» Aim of the task:
Each line from the one containing "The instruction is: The" through the last line of the material below is to be transcribed exactly, with nothing else included.
─── Data shown ───
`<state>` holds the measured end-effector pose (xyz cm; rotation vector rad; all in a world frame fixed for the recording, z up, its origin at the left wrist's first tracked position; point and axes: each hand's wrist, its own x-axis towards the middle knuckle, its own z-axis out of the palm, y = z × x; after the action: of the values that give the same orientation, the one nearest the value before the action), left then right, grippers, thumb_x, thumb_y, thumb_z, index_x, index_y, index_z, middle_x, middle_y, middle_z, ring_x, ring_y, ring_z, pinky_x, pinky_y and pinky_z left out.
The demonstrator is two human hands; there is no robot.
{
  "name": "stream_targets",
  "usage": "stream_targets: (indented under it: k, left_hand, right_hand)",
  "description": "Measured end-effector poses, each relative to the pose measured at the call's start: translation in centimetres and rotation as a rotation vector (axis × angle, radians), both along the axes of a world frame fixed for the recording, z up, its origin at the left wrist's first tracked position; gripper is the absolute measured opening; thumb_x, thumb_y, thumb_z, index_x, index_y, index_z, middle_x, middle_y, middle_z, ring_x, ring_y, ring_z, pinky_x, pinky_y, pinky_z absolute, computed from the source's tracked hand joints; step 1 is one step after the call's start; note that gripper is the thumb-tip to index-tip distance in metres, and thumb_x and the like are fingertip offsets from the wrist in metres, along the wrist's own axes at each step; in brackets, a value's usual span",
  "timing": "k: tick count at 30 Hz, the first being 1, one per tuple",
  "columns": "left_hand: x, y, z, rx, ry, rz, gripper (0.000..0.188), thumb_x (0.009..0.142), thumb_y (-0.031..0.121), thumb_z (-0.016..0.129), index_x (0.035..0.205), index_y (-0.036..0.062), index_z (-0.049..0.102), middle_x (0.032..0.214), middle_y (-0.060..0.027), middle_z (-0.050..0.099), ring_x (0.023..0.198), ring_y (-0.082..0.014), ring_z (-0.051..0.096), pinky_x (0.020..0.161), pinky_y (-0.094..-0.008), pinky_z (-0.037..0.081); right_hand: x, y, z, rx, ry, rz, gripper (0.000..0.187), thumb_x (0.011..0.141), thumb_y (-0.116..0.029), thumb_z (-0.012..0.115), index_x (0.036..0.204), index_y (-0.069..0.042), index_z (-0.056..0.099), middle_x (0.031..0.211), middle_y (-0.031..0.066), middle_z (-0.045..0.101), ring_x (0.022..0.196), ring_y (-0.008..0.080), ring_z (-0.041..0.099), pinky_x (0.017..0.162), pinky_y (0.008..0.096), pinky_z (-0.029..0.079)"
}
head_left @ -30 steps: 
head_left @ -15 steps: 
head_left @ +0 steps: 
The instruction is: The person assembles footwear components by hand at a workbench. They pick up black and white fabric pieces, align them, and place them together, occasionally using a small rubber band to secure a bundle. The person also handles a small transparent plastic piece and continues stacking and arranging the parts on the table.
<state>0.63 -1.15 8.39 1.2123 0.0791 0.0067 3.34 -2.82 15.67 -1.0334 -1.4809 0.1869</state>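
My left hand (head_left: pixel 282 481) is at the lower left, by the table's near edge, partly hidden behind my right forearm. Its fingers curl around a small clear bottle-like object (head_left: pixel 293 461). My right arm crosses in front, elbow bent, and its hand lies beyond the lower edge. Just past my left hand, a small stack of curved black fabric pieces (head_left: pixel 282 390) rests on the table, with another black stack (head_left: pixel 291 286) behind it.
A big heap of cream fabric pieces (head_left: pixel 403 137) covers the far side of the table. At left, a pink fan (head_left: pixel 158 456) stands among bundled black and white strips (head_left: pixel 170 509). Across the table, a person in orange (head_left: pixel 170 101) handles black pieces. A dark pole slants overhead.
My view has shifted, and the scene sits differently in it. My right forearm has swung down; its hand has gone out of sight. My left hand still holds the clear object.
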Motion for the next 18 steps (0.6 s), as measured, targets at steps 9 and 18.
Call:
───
» Response to the exercise:
The instruction is: The person assembles footwear components by hand at a workbench. They pick up black and white fabric pieces, align them, and place them together, occasionally using a small rubber band to secure a bundle. The person also handles a small transparent plastic piece and continues stacking and arranging the parts on the table.
<state>0.63 -1.15 8.39 1.2123 0.0791 0.0067 3.34 -2.82 15.67 -1.0334 -1.4809 0.1869</state>
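My left hand (head_left: pixel 282 481) is at the lower left, by the table's near edge, partly hidden behind my right forearm. Its fingers curl around a small clear bottle-like object (head_left: pixel 293 461). My right arm crosses in front, elbow bent, and its hand lies beyond the lower edge. Just past my left hand, a small stack of curved black fabric pieces (head_left: pixel 282 390) rests on the table, with another black stack (head_left: pixel 291 286) behind it.
A big heap of cream fabric pieces (head_left: pixel 403 137) covers the far side of the table. At left, a pink fan (head_left: pixel 158 456) stands among bundled black and white strips (head_left: pixel 170 509). Across the table, a person in orange (head_left: pixel 170 101) handles black pieces. A dark pole slants overhead.
My view has shifted, and the scene sits differently in it. My right forearm has swung down; its hand has gone out of sight. My left hand still holds the clear object.
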Motion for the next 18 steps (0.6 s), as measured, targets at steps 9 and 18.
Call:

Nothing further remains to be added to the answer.